• Work order
Output each line of the material exactly as it stands.

• Data extract
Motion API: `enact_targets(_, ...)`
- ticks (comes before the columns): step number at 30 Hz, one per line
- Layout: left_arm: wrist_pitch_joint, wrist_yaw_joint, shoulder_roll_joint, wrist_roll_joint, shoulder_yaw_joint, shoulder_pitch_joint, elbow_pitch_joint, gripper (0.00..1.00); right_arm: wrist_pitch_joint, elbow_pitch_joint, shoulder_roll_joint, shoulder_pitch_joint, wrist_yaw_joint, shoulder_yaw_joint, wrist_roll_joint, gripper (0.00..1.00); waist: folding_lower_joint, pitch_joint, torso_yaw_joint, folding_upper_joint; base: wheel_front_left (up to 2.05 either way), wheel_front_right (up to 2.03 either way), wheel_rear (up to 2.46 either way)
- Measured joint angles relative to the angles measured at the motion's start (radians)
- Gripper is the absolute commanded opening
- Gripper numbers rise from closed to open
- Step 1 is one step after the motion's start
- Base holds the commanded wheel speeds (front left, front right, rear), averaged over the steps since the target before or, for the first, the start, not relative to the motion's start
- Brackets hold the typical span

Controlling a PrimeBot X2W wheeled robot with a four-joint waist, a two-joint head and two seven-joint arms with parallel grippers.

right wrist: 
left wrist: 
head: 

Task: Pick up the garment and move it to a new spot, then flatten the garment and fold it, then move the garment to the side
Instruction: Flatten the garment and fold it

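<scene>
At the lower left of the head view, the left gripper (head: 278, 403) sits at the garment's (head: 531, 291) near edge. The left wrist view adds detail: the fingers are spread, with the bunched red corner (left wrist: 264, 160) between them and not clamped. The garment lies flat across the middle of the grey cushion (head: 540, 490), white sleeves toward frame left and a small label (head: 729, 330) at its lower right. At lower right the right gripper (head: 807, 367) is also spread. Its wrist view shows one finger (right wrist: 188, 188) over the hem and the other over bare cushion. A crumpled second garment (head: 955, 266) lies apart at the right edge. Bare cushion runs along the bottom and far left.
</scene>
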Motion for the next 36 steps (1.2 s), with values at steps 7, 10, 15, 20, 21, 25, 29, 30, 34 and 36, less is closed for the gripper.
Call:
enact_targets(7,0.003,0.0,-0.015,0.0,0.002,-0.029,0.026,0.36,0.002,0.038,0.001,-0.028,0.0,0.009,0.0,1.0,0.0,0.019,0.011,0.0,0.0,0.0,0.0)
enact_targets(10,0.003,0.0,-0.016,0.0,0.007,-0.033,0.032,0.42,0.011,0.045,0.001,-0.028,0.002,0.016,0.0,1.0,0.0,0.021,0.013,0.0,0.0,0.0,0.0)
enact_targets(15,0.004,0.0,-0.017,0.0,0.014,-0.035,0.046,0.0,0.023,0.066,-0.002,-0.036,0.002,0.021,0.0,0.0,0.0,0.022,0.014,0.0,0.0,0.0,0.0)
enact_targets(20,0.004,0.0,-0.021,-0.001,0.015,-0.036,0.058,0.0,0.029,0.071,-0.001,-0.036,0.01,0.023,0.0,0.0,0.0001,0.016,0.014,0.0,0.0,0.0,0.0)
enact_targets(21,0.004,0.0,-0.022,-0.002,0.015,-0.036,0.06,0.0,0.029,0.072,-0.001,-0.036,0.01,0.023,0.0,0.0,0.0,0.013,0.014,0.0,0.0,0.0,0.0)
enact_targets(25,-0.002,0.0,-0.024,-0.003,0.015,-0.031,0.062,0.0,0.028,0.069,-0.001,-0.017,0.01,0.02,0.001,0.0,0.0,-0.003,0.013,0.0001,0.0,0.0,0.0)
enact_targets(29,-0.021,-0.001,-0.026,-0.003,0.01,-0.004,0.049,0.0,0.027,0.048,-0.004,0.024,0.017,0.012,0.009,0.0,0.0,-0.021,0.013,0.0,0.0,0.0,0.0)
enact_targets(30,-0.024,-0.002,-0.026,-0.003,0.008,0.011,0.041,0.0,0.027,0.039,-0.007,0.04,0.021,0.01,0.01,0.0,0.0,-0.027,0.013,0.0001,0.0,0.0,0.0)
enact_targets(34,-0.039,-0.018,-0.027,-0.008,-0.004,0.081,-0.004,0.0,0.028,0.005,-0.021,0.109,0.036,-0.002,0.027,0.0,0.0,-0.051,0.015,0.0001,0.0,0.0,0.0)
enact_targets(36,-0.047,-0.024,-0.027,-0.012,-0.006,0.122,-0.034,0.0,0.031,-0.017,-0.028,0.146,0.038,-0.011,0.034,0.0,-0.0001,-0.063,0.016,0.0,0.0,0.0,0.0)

• Answer for this exercise
Motion API: `enact_targets(_, ...)`
- ticks (comes before the columns): step number at 30 Hz, one per line
- Layout: left_arm: wrist_pitch_joint, wrist_yaw_joint, shoulder_roll_joint, wrist_roll_joint, shoulder_yaw_joint, shoulder_pitch_joint, elbow_pitch_joint, gripper (0.00..1.00); right_arm: wrist_pitch_joint, elbow_pitch_joint, shoulder_roll_joint, shoulder_pitch_joint, wrist_yaw_joint, shoulder_yaw_joint, wrist_roll_joint, gripper (0.00..1.00); waist: folding_lower_joint, pitch_joint, torso_yaw_joint, folding_upper_joint; base: wheel_front_left (up to 2.05 either way), wheel_front_right (up to 2.03 either way), wheel_rear (up to 2.46 either way)
- Measured joint angles relative to the angles measured at the motion's start (radians)
- Gripper is the absolute commanded opening
- Gripper numbers rise from closed to open
- Step 1 is one step after the motion's start
- Base holds the commanded wheel speeds (front left, front right, rear), averaged over the steps since the target before or, for the first, the start, not relative to the motion's start
- Brackets hold the typical span

Controlling a PrimeBot X2W wheeled robot with a four-joint waist, a two-joint head and two seven-joint arms with parallel grippers.

right wrist: 
left wrist: 
head: 

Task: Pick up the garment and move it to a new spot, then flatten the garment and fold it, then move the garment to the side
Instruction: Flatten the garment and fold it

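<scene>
At the lower left of the head view, the left gripper (head: 278, 403) sits at the garment's (head: 531, 291) near edge. The left wrist view adds detail: the fingers are spread, with the bunched red corner (left wrist: 264, 160) between them and not clamped. The garment lies flat across the middle of the grey cushion (head: 540, 490), white sleeves toward frame left and a small label (head: 729, 330) at its lower right. At lower right the right gripper (head: 807, 367) is also spread. Its wrist view shows one finger (right wrist: 188, 188) over the hem and the other over bare cushion. A crumpled second garment (head: 955, 266) lies apart at the right edge. Bare cushion runs along the bottom and far left.
</scene>
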Motion for the next 36 steps (1.2 s), with values at steps 7, 10, 15, 20, 21, 25, 29, 30, 34 and 36, less is closed for the gripper.
Call:
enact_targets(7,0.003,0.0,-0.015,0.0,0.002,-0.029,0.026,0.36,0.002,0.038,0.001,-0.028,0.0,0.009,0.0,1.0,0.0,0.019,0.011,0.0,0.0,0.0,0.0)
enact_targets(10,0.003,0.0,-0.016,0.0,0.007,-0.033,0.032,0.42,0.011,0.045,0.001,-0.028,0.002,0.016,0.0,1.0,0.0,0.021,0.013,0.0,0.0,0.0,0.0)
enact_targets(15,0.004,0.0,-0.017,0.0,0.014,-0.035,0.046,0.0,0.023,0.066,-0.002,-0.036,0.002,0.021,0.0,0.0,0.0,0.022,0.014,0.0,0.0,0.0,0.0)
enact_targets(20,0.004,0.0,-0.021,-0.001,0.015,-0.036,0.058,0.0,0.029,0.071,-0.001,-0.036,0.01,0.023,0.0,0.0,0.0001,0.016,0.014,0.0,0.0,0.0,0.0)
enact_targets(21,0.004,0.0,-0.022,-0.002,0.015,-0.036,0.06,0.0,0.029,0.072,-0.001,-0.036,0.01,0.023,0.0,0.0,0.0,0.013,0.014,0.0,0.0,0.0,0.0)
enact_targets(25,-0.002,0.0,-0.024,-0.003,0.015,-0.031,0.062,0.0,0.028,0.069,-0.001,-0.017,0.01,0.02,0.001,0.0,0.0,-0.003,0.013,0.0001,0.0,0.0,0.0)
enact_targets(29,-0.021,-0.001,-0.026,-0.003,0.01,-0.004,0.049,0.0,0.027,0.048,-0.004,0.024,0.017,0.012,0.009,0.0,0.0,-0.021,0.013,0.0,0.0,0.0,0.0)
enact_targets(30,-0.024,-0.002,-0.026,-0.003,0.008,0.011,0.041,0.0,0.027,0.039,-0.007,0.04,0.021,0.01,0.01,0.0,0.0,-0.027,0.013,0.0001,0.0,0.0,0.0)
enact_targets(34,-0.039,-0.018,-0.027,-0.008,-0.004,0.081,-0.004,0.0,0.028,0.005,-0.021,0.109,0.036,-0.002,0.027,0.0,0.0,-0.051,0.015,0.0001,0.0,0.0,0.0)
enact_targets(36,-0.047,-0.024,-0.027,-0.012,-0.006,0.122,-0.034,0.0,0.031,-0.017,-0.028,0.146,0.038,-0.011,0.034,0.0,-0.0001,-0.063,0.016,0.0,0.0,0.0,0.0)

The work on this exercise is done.